**Problem to solve**: Give the data back exactly as it stands.

● ● ● ●

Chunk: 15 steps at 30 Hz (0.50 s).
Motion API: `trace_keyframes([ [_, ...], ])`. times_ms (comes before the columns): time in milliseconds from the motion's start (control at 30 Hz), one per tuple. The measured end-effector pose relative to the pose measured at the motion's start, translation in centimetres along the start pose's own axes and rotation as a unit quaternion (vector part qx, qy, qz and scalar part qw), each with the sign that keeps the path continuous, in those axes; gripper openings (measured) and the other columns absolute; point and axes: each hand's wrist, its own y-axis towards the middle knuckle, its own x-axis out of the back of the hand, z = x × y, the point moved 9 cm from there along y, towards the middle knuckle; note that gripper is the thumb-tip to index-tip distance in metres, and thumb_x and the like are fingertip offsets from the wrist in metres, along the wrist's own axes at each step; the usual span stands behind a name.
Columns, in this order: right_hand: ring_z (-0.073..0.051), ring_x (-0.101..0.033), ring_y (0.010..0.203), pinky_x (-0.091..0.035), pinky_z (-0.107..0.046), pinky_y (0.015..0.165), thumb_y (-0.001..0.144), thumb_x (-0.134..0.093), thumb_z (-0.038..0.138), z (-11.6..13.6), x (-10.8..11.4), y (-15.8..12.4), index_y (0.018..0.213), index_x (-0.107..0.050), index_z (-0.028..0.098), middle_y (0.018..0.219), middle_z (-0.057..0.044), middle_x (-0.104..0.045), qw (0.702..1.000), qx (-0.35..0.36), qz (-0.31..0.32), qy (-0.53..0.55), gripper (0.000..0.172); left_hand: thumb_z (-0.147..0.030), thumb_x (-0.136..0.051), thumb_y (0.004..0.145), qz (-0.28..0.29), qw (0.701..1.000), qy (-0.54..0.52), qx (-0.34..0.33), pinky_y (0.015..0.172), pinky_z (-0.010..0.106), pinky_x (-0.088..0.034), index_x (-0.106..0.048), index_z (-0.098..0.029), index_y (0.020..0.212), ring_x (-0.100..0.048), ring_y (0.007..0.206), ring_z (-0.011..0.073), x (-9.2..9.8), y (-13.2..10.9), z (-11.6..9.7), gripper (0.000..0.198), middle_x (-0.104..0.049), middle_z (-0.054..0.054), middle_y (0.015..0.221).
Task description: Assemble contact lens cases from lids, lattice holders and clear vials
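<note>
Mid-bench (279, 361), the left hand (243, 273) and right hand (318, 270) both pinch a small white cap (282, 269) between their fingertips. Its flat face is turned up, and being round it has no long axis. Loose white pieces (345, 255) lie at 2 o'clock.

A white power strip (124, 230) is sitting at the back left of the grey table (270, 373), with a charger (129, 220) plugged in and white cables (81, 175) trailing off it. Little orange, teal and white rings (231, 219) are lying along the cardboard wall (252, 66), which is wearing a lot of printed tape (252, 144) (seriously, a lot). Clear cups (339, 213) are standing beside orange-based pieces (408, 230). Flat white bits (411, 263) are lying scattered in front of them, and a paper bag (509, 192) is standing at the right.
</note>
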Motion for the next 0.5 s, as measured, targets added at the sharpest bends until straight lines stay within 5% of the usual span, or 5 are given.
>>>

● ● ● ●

**Exercise solution**:
Chunk: 15 steps at 30 Hz (0.50 s).
Motion API: `trace_keyframes([ [_, ...], ])`. times_ms (comes before the columns): time in milliseconds from the motion's start (control at 30 Hz), one per tuple. The measured end-effector pose relative to the pose measured at the motion's start, translation in centimetres along the start pose's own axes and rotation as a unit quaternion (vector part qx, qy, qz and scalar part qw), each with the sign that keeps the path continuous, in those axes; gripper openings (measured) and the other columns absolute; point and axes: each hand's wrist, its own y-axis towards the middle knuckle, its own x-axis out of the back of the hand, z = x × y, the point moved 9 cm from there along y, towards the middle knuckle; note that gripper is the thumb-tip to index-tip distance in metres, and thumb_x and the like are fingertip offsets from the wrist in metres, along the wrist's own axes at each step; the usual span stands behind a name.
Columns, in this order: right_hand: ring_z (-0.073..0.051), ring_x (-0.101..0.033), ring_y (0.010..0.203), pinky_x (-0.091..0.035), pinky_z (-0.107..0.046), pinky_y (0.015..0.165), thumb_y (-0.001..0.144), thumb_x (-0.134..0.093), thumb_z (-0.038..0.138), z (-11.6..13.6), x (-10.8..11.4), y (-15.8..12.4), index_y (0.018..0.213), index_x (-0.107..0.050), index_z (-0.028..0.098), middle_y (0.018..0.219), middle_z (-0.057..0.044), middle_x (-0.104..0.045), qw (0.702..1.000), qx (-0.35..0.36), qz (-0.31..0.32), qy (-0.53..0.55), gripper (0.000..0.172); left_hand: thumb_z (-0.147..0.030), thumb_x (-0.136..0.051), thumb_y (0.004..0.145), qz (-0.28..0.29), qw (0.701..1.000), qy (-0.54..0.52), qx (-0.34..0.33), pinky_y (0.015..0.172), pinky_z (-0.010..0.106), pinky_x (-0.088..0.034), index_x (-0.106..0.048), index_z (-0.098..0.029), index_y (0.020..0.212), ring_x (-0.100..0.048), ring_y (0.007..0.206), ring_z (-0.011..0.073), x (-9.2..9.8), y (-13.2..10.9), z (-11.6..9.7), gripper (0.000..0.198), middle_x (-0.104..0.049), middle_z (-0.054..0.054), middle_y (0.015..0.221).
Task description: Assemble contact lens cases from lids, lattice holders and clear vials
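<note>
Mid-bench (279, 361), the left hand (243, 273) and right hand (318, 270) both pinch a small white cap (282, 269) between their fingertips. Its flat face is turned up, and being round it has no long axis. Loose white pieces (345, 255) lie at 2 o'clock.

A white power strip (124, 230) is sitting at the back left of the grey table (270, 373), with a charger (129, 220) plugged in and white cables (81, 175) trailing off it. Little orange, teal and white rings (231, 219) are lying along the cardboard wall (252, 66), which is wearing a lot of printed tape (252, 144) (seriously, a lot). Clear cups (339, 213) are standing beside orange-based pieces (408, 230). Flat white bits (411, 263) are lying scattered in front of them, and a paper bag (509, 192) is standing at the right.
</note>
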Motion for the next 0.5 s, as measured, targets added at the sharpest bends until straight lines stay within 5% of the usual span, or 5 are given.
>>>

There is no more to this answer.